Stilistisch beschreitet der Film einen interessanten Pfad – eine der ersten Fertigkeiten, die Andrew perfektioniert, ist stets eine Kamera um sich schweben zu lassen, wenn er die Gelegenheit dazu hat. Wir sehen also (quasi) immer die Handlung durch Kameras: Andrews, Matts, die von Journalisten, Sicherheits-/Überwachungskameras, Helmkameras von Polizisten. Schlussendlich sogar die Handys von darminignoranten Touristen, die das Spektakel filmen anstatt sich aus dem Staub zu machen.

Teilweise wackelt dabei die Kamera, wenn sie von einem Menschen geführt wird, aber nur wenig, und durch die schwebenden Kameras im späteren Verlauf ist auch das hinfällig, so dass es einem wieder wie eine normale Kameraführung vorkommt.

Mir kamen beim Film und Verlauf der Handlung unfreiwillig zwei Parallel ins Hirn geschossen: Andrew ist Tetsuo aus Akira und Anakin aus Star Wars: Episode III. Sowohl vom Verhalten, als auch dem Hintergrund der Charaktere hat Andrew gewisse Ähnlichkeiten zu beiden.

Schlussendlich hat mir der Film gefallen.
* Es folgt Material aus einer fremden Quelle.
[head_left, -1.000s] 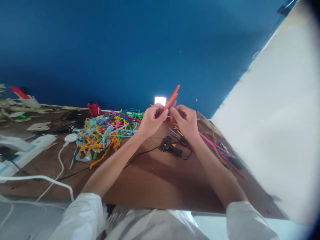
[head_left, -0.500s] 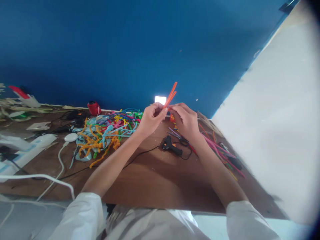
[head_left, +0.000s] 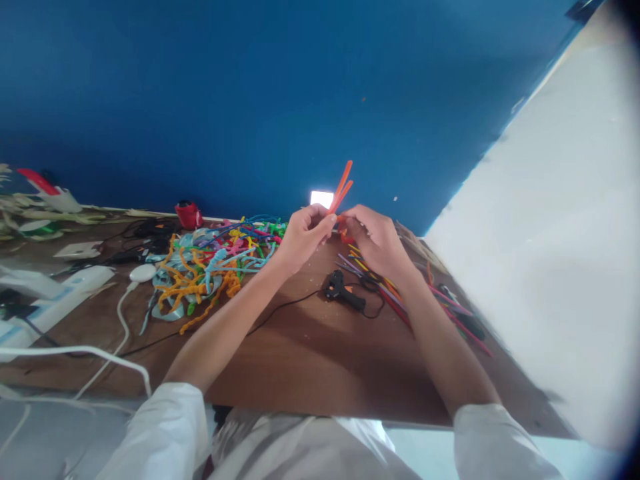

Wie das bei euch sein wird, weiß ich nicht, aber ich fand die Erzählung, den Handlungsaufbau und alles allgemein sehr ansprechend.

Titel: Chronicle – Wozu bist du fähig?

Regisseur: Josh Trank

Länge: 83 Minuten

1 Kommentar:

Molloy hat gesagt…

Mir kam beim Lesen noch eine viel deutlichere Parallele: Der Comic "Irredeemable".

In weiten Teilen ähneln sich die Handlungsstränge, aber im Gegensatz zum Film ist der Comic ausgeartet und es wurden sinnlose Haken, Ösen, Explosionen, etc. in die Story eingearbeitet, die das ganze elendig in die Länge gezogen haben.

Chronicle hingegen liest sich so, als würde der Film das moralische Dilemma knackig auf den Punkt bringen.